La vénération, la sainte idolâtrie,
Qui fait à tous les bords préférer la patrie,
Était enracinée en ton cœur si loyal ;
Elle y croissait puissante, immuable et sans tache,
Et nul effort n’aurait brisé la douce attache
Qui liait ta grande âme au paradis natal.

Nos bois mystérieux et nos eaux solennelles
Captivaient ton esprit autant que tes prunelles ;
Leurs rumeurs te donnaient de suaves frissons ;
Et, comme dans l’artère un sang inaltérable,
Comme en jets débordants la sève dans l’érable,
L’amour de ton pays coulait dans tes chansons.
 

IV

Mais, hélas ! le destin qui poursuit le génie,
Qui fait payer si cher au barde l’harmonie
Que son luth fait pleuvoir sur le monde enchanté,
Te refusait toujours la paix que l’or assure,
Et tu souffris longtemps, dans ta retraite obscure,
Les torturants ennuis de la nécessité.
Pendant que tu disais les travaux des ancêtres,
Marins et laboureurs, trappeurs, soldats et prêtres,
Pendant que tu chantais ces immortels héros,
Pour toi se préparait la plus terrible épreuve…
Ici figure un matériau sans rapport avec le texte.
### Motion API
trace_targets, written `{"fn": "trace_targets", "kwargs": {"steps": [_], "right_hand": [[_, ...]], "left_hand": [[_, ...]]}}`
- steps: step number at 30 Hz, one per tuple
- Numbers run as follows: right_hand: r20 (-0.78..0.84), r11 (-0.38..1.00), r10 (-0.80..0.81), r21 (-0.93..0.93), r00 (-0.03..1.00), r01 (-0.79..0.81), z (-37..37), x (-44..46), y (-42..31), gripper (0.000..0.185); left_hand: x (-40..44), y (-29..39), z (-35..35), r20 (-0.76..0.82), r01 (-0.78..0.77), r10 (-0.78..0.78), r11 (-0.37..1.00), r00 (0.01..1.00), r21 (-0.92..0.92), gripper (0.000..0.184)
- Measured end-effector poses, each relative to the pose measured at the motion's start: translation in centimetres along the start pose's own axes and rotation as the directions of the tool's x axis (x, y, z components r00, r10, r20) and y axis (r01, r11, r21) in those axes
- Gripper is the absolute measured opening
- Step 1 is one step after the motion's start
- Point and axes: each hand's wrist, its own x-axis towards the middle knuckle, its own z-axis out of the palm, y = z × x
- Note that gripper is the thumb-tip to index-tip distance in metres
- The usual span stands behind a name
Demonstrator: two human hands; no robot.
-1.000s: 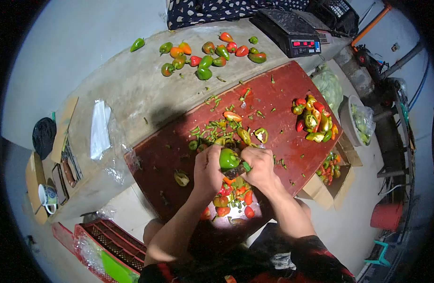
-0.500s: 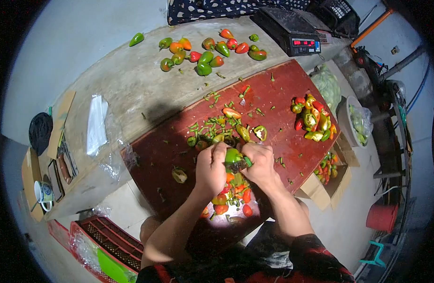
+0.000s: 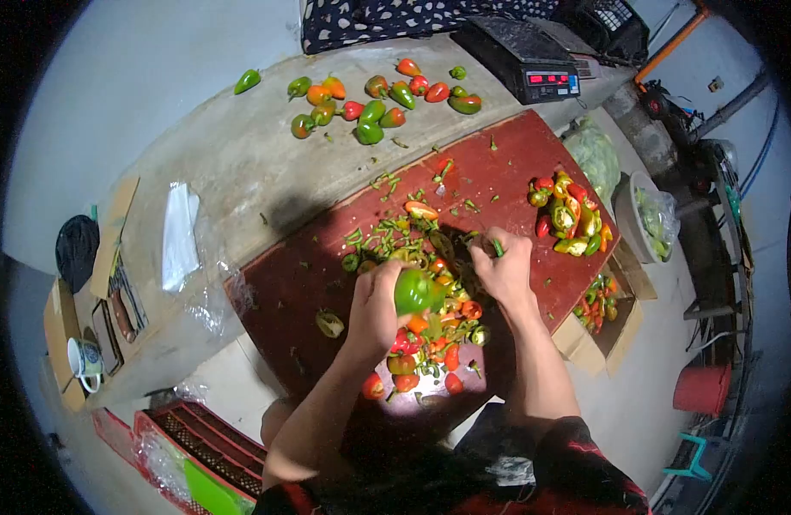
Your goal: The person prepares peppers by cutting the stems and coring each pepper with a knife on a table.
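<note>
My left hand (image 3: 377, 307) is wrapped round a green pepper (image 3: 413, 292) above the red board (image 3: 284, 279). My right hand (image 3: 505, 264) is to the right, apart from the pepper, its fingers closed round a small knife (image 3: 498, 248); a bit of the green handle shows, and the blade is hard to make out in the shadow. Beneath and between the hands lie cut red and orange peppers (image 3: 452, 356). Green stem scraps (image 3: 387, 236) are scattered beyond my left hand. A halved pepper (image 3: 329, 324) rests left of it.
More cut peppers (image 3: 571, 215) are piled at the board's right. Whole peppers (image 3: 371, 112) lie on the concrete ledge (image 3: 232, 137), near a scale (image 3: 533, 73). A cardboard box (image 3: 623, 343) of peppers stands below right, a red crate (image 3: 198, 438) lower left.
My right hand has moved away from the green pepper, up and to the right, with the knife. My left hand still holds the pepper, now slightly further left.
</note>
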Motion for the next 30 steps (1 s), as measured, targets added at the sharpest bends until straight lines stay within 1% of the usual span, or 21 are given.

Et tu partis, un soir, tu quittas le grand fleuve
Qui tant de fois t’avait balancé sur ses flots.
Tu disparus alors comme un astre se couche,
Et le vent de l’exil, glacial et farouche,
Emporta ton esquif bien loin des tiens en pleurs.
Ton départ ténébreux attrista nos rivages,
Et seize ans tu subis le plus dur des servages,
Ton cœur aimant saigna de toutes les douleurs.
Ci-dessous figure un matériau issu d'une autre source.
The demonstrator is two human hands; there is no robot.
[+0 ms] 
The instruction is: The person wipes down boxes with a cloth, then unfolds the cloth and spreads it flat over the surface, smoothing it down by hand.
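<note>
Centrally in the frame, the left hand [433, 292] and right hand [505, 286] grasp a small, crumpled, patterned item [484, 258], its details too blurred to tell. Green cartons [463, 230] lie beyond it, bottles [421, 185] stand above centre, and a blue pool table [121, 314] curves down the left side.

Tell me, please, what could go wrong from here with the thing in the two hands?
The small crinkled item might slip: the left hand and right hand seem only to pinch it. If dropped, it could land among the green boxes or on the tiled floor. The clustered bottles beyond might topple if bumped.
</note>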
La mort seule devait sonner ta délivrance.
Et maintenant, au bord de l’Océan immense,
Tu dors en paix, bercé par le flot solennel
Qui te chante toujours son hymne de souffrance,
Tu dors enseveli sous la terre de France
Comme l’enfant caché dans le sein maternel.
 
Là nul ne t’ira plus abreuver d’amertume,
Et ton nom, si longtemps enveloppé de brume,
Par l’ombre de l’exil si longtemps obscurci,
Brille au-dessus d’un gouffre où bave encor la haine,
Comme l’arc-en-ciel luit, dans sa splendeur sereine,
Sur l’abîme écumeux du vieux Montmorency.